EXERCISE OBJECTIVE: Produce an exact copy of the line containing "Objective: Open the" and of every line after it in the material below, ending with the final line.
[[ DATA PROVIDED open ]]
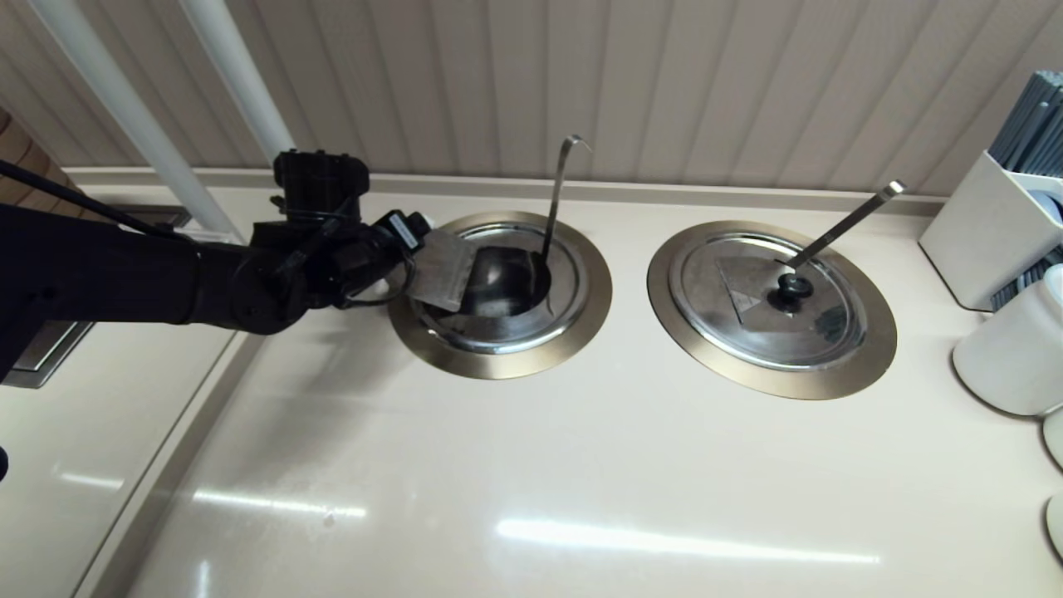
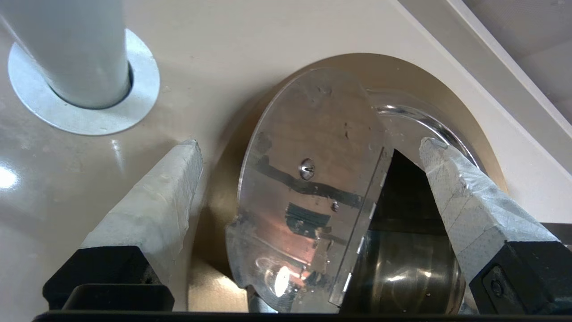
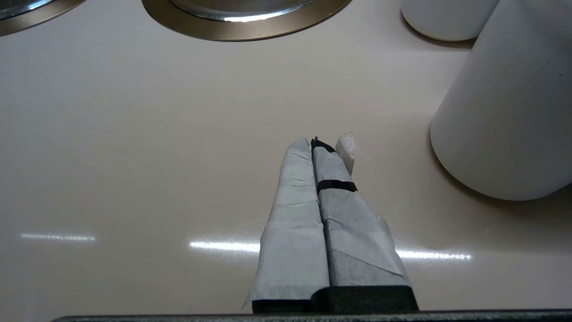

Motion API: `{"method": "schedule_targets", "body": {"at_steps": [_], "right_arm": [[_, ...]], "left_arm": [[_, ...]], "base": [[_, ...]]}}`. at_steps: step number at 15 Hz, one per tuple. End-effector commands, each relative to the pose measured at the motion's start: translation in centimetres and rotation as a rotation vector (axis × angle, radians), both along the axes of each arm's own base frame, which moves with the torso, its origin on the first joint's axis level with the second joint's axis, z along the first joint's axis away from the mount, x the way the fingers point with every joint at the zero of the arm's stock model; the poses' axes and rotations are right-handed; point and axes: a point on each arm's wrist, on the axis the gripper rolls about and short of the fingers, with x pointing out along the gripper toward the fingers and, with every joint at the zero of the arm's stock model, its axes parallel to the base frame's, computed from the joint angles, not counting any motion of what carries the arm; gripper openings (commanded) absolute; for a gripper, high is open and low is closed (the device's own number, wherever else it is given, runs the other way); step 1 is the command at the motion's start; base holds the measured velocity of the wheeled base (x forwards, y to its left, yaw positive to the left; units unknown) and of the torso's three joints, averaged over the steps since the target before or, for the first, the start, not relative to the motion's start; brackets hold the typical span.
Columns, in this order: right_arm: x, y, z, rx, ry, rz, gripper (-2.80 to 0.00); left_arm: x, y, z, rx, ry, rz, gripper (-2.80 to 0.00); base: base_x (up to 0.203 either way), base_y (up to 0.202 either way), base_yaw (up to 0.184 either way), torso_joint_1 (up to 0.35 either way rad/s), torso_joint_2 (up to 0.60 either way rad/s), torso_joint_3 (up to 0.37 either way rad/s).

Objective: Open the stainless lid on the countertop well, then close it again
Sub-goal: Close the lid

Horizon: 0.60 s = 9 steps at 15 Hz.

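Observation:
The stainless lid (image 1: 444, 270) stands tilted up on the left side of the countertop well (image 1: 498, 361), so the dark bowl (image 1: 508, 278) lies uncovered. The thin hook-tipped ladle handle (image 1: 558, 191) rises from the bowl. My left gripper (image 1: 423, 253) is open at the lid. In the left wrist view the lid's shiny underside (image 2: 308, 214) stands between the wide-apart fingers (image 2: 152, 210), neither pressing on it, and the bowl (image 2: 402, 268) shows past its hinged edge. My right gripper (image 3: 325, 144) is shut on nothing above bare countertop, out of the head view.
The twin lid (image 1: 776, 316) with its straight square-tipped handle (image 1: 843, 223) lies closed on the right. White containers (image 1: 1009, 349) and a white box (image 1: 988, 228) stand at the far right. A white post (image 1: 124, 108) rises behind the left arm.

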Motion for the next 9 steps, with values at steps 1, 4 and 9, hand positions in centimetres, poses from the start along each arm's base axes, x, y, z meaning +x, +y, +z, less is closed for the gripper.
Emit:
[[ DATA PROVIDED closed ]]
ANSWER FOR THIS EXERCISE:
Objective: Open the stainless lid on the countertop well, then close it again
Sub-goal: Close the lid

Horizon: 0.60 s = 9 steps at 15 Hz.

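Observation:
The stainless lid (image 1: 444, 270) stands tilted up on the left side of the countertop well (image 1: 498, 361), so the dark bowl (image 1: 508, 278) lies uncovered. The thin hook-tipped ladle handle (image 1: 558, 191) rises from the bowl. My left gripper (image 1: 423, 253) is open at the lid. In the left wrist view the lid's shiny underside (image 2: 308, 214) stands between the wide-apart fingers (image 2: 152, 210), neither pressing on it, and the bowl (image 2: 402, 268) shows past its hinged edge. My right gripper (image 3: 325, 144) is shut on nothing above bare countertop, out of the head view.
The twin lid (image 1: 776, 316) with its straight square-tipped handle (image 1: 843, 223) lies closed on the right. White containers (image 1: 1009, 349) and a white box (image 1: 988, 228) stand at the far right. A white post (image 1: 124, 108) rises behind the left arm.
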
Motion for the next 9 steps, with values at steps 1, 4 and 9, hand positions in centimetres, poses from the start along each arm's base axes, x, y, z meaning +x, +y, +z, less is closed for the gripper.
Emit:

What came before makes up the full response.